▶ **Exercise brief**: Extract each line of the data below exactly as written.

▶ **Data provided**:
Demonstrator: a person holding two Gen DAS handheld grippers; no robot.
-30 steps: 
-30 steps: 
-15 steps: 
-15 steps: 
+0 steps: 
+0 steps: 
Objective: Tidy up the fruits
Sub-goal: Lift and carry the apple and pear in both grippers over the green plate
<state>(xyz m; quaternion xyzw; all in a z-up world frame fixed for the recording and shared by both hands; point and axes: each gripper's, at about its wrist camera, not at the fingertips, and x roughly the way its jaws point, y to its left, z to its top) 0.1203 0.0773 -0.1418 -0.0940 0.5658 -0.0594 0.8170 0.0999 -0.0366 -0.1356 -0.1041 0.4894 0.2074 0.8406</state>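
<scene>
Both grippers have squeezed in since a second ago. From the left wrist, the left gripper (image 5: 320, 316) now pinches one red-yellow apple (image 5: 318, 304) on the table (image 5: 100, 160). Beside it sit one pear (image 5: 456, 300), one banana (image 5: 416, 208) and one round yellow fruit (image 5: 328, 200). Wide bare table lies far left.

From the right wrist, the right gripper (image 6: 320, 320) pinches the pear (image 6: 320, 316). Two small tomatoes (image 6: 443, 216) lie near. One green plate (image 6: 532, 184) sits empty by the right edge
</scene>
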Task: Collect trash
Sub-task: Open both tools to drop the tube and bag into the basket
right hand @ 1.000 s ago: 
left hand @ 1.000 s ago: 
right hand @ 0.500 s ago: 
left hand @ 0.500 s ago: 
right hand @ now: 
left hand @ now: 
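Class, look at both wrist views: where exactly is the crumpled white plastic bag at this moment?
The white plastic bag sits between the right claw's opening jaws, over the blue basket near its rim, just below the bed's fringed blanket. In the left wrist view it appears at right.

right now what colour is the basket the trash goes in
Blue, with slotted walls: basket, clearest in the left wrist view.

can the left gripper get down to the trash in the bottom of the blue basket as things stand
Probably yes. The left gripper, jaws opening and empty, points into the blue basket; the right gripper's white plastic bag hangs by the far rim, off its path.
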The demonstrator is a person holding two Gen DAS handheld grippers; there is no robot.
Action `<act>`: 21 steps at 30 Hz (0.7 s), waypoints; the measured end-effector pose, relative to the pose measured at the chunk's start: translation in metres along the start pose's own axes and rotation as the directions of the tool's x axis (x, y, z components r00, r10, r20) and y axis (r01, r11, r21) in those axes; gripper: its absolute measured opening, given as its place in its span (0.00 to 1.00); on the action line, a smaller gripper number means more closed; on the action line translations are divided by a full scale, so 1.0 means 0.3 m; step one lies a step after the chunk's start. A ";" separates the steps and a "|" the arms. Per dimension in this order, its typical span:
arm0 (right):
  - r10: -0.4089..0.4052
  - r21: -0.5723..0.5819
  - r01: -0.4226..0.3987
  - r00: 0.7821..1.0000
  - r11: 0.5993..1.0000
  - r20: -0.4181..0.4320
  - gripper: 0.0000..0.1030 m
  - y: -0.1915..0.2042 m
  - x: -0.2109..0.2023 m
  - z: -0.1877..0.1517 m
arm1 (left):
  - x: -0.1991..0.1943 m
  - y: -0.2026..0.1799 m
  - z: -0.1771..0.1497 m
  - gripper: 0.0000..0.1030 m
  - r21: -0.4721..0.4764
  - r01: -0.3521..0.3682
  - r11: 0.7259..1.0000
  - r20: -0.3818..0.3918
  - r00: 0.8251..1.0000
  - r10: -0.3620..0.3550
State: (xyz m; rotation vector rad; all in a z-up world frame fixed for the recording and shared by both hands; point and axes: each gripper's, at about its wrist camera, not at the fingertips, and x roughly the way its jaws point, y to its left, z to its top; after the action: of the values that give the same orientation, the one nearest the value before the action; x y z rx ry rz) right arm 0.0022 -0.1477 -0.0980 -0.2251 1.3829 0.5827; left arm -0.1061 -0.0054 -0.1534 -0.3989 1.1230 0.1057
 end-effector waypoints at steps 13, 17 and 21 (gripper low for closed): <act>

▶ **Output**:
Demonstrator: a person holding two Gen DAS handheld grippers; no robot.
-30 steps: 
-30 steps: 
-15 steps: 
-15 steps: 
+0 steps: 
+0 steps: 
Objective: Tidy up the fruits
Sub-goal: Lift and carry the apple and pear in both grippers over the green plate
<state>(xyz m; quaternion xyzw; all in a z-up world frame fixed for the recording and shared by both hands; point and axes: each gripper's, at about its wrist camera, not at the fingertips, and x roughly the way its jaws point, y to its left, z to its top) 0.1203 0.0773 -0.1418 -0.0940 0.5658 -0.0594 0.8170 0.0999 -0.0366 -0.1356 -0.1041 0.4894 0.2074 0.8406</state>
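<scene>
Both grippers have squeezed in since a second ago. From the left wrist, the left gripper (image 5: 320, 316) now pinches one red-yellow apple (image 5: 318, 304) on the table (image 5: 100, 160). Beside it sit one pear (image 5: 456, 300), one banana (image 5: 416, 208) and one round yellow fruit (image 5: 328, 200). Wide bare table lies far left.

From the right wrist, the right gripper (image 6: 320, 320) pinches the pear (image 6: 320, 316). Two small tomatoes (image 6: 443, 216) lie near. One green plate (image 6: 532, 184) sits empty by the right edge
</scene>
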Task: Collect trash
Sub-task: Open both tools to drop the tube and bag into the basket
right hand @ 1.000 s ago: 
left hand @ 1.000 s ago: 
right hand @ 0.500 s ago: 
left hand @ 0.500 s ago: 
right hand @ now: 
left hand @ now: 
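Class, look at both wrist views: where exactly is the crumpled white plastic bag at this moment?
The white plastic bag sits between the right claw's opening jaws, over the blue basket near its rim, just below the bed's fringed blanket. In the left wrist view it appears at right.

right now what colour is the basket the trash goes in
Blue, with slotted walls: basket, clearest in the left wrist view.

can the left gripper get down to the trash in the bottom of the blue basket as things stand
Probably yes. The left gripper, jaws opening and empty, points into the blue basket; the right gripper's white plastic bag hangs by the far rim, off its path.
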The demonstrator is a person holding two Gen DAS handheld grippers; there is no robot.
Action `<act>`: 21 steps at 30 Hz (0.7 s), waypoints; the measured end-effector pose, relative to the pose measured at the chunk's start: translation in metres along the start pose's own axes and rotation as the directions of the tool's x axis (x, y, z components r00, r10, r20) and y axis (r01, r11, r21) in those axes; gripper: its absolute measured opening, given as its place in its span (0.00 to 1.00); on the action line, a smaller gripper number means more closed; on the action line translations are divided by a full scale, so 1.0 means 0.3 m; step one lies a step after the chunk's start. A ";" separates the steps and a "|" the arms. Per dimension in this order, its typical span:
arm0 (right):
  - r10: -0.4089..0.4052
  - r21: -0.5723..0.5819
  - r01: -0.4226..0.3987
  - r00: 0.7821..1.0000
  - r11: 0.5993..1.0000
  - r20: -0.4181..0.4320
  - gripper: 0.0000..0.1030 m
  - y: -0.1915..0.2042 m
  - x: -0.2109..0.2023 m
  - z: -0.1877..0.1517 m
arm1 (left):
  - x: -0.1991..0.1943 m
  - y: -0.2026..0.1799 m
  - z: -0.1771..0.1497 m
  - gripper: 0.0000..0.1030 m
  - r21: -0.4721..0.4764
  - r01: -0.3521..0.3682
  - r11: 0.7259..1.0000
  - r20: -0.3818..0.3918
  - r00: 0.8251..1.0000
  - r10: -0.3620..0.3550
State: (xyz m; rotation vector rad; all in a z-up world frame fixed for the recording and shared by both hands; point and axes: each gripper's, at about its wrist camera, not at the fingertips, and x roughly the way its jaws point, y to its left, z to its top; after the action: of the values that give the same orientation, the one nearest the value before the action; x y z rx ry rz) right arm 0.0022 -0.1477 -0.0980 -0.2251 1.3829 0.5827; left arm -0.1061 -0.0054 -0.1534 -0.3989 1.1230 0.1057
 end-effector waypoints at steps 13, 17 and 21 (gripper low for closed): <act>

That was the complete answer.